The team decided to take a new approach by using gene editing reagents (a reagent is a substance or mixture for use in chemical analysis or other reactions) not in fertilized eggs, but rather in the developing unfertilized eggs within the ovaries of the female lizards. They used the gene editing tool CRISPR, which stands for Clustered Regularly Interspaced Short Palindromic Repeats. Albinism is a recessive trait; therefore, the thought was that after injecting the unfertilized egg with the CRISPR gene editing reagents, it would take a few generations for the albino gene to be visible. 

“We knew it would work. I think the big challenge when I was doing this experiment was a question of how much time it would take before we saw positive results, so I was pretty much floored when we got them quickly,” said Rasys. 

“To our surprise we found that some of the hatchlings we generated had both the mother’s and father’s copy of the gene mutated and what we think is happening is the CRISPR gene editing reagents are really really stable. So even though we are injecting these gene editing solutions into immature eggs, those gene editing reagents are still active days or even weeks later when that egg is fully developed and ready to be fertilized,” said Menke. 

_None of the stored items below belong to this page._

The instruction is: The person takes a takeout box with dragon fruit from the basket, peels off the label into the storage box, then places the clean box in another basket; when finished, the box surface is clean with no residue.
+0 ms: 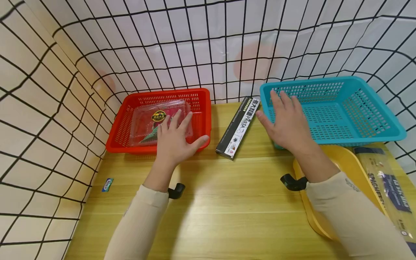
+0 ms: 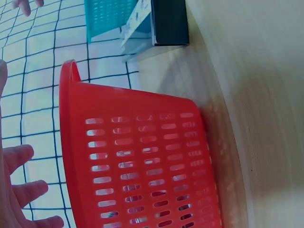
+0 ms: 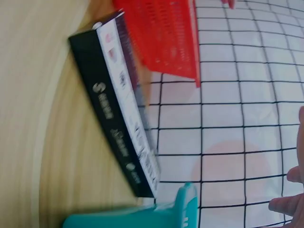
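My left hand (image 1: 174, 141) is held with fingers spread over the front right part of the red basket (image 1: 208, 119). Inside that basket lies a clear plastic box (image 1: 146, 122) with a dark red and green label. Over the left edge of the teal basket (image 1: 383, 139) my right hand (image 1: 289, 126) hovers, fingers extended and holding nothing. Between the two baskets a black and white pasta box (image 1: 238, 126) lies on the table; the right wrist view shows the pasta box (image 3: 118, 104) close to the teal basket's rim (image 3: 186, 204).
A yellow tray (image 1: 344, 159) sits under my right forearm, with a spaghetti packet (image 1: 386, 187) at its right. One small blue-green packet (image 1: 107, 184) lies on the wooden table (image 1: 234, 216) at the left. Black wire mesh (image 1: 211, 47) stands along the back and sides.
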Available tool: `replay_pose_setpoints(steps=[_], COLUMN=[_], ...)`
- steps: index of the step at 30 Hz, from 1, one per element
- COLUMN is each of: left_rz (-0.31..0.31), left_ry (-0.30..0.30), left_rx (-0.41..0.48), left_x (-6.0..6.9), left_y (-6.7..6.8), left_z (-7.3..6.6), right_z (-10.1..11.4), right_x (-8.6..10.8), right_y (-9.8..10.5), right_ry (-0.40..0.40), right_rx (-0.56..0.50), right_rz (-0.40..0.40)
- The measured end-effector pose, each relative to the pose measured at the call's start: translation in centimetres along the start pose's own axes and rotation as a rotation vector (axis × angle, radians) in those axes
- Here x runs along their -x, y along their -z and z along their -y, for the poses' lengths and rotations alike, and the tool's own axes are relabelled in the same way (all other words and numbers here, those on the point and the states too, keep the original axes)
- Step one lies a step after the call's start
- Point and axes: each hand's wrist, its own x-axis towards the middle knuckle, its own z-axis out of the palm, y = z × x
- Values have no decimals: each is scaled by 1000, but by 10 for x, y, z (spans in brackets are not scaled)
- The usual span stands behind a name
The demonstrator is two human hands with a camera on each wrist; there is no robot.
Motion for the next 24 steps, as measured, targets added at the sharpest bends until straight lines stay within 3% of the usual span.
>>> replay_pose_setpoints(steps=[8,15,24], left_rz=[-123,-236,-463], left_ry=[-16,39,105], left_rx=[84,234,387], left_x=[11,28,49], left_y=[2,2,-6], left_z=[4,11,28], right_z=[16,28,44], right_x=[12,26,46], right_y=[8,6,0], right_ry=[22,71,44], right_rx=[-166,-308,-427], right_rz=[-119,-217,-233])
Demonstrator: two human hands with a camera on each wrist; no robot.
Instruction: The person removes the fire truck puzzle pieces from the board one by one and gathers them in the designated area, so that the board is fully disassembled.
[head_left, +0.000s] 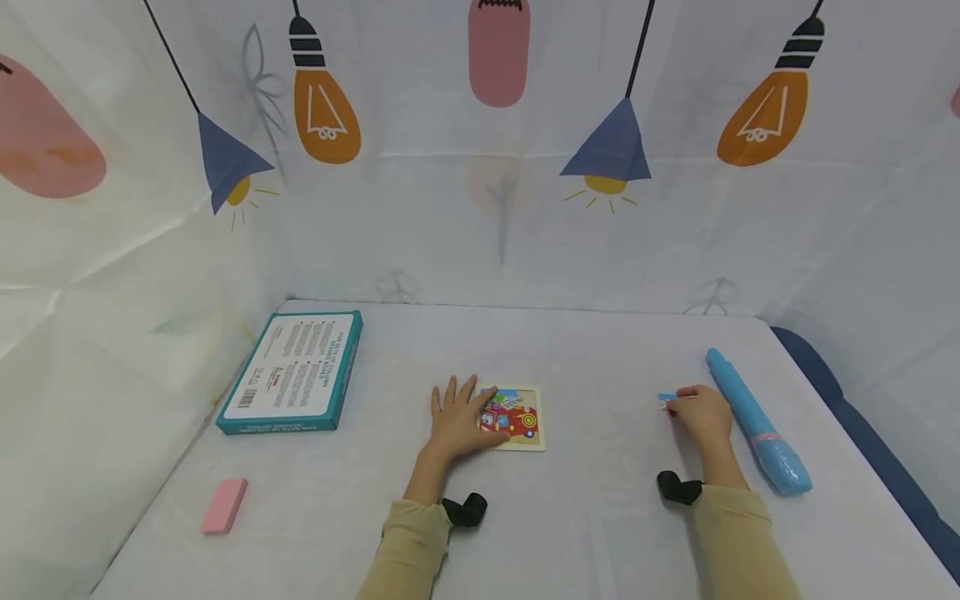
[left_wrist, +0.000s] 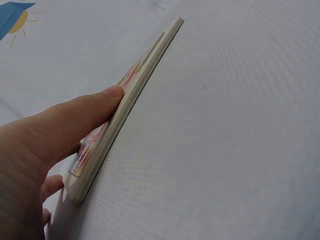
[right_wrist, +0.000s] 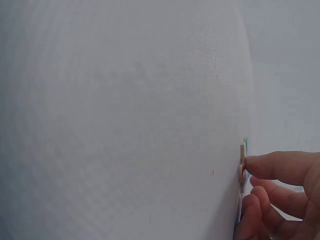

The project got started when Rasys became interested in eye development. The human eye has a feature at the back of the retina called the fovea, a pit-like structure that has a high density of photo receptors. Many people with albinism have visionary defects related to the formation of the fovea. The exploration of how the fovea develops has stifled because the most commonly used animals in biomedical research do not have a fovea. The lizard does. 

“The success of this project is a game-changer for developing potential new therapies that can be used to treat human eye disorders ranging from genetic mutations to macular degeneration,” said James Lauderdale, a cellular biologist at UGA and expert in eye development. 

Rasys is mentored and supported by both Menke and Lauderdale. Both professors at UGA, Menke had the colony of lizards and Lauderdale had the expertise in eye development. “I came in and I was like ‘hey’ I want to do both,” said Rasys. 

Rasys has been a true leader in this project, bringing forth her idea and watching over every aspect of the process. 

“Ashley has an infectious passion for science that motivates me to be better at what I do every day. She is the heart of our research group, mentoring both the grad students and undergrads of our lab,” said Aaron-Jay Alcala, a graduate student on the project. 

Rasys and her team released their paper on March 31, 2019, and by the following Friday The New York Times was reporting on it. Menke and Lauderdale both said that the project has been the highlight of their scientific careers. 

“Being able to provide mentoring and kind of resource support to Ashley so that she could start literally from zero with a species of animal that nobody has been able to do any gene editing in and then see her and help her take that system all the way has been fantastic,” said Menke. 

The next step for science will be to explore all the doors opened by Rasys and her team. But what is the next step for Rasys?

After finishing graduate school in May, Rasys will return to vet school in the fall. However, her plan is to use her vet degree to further her research and hopefully start her own lab in the future. 

With a bright and promising career ahead of her, it won’t be long before students are learning about Ashley Rasys in classrooms worldwide.